The Chamomile Conspiracy: A Garden Lover Cozy Mystery (Seasons of the Witch)
Cozy Mystery
1st in Series
Setting – Maine
Witchy Mysteries (September 30, 2022)
Print length ‏ : ‎ 311 pages

 

Synopsis

 

Green witch Pax Thatcher leads a busy life. Between working two jobs, applying to grad school, and helping out at the old herb shop that belongs to her friend and mentor, Miss Millie, Pax doesn’t have much time for practicing spells. She’s lucky she can keep her enormous plant collection alive.

Fortunately, she can talk to her plants, and they talk back.

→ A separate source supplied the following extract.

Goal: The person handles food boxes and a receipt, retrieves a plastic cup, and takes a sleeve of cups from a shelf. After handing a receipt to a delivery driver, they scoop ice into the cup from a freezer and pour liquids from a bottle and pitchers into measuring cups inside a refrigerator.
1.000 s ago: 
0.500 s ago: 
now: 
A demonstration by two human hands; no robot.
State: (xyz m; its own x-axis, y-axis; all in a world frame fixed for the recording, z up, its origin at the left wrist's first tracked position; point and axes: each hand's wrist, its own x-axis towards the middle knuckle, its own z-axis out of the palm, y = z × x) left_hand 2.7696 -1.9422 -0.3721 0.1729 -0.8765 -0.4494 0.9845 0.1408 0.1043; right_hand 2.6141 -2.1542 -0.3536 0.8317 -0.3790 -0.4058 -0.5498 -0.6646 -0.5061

But when Pax arrives for a visit to her seaside hometown of Honesty Harbor, Maine, and discovers Miss Millie is missing, she drops everything to find her. When she does, it’s just in time to hear Miss Millie’s dying words:

Poison. Find them.

Unable to believe anyone would want to murder the kind old woman, Pax vows to fulfill Miss Millie’s last request. But how can a boring little witch who doesn’t even own a cauldron solve a murder? Ask the only witness—a potted plant—what happened.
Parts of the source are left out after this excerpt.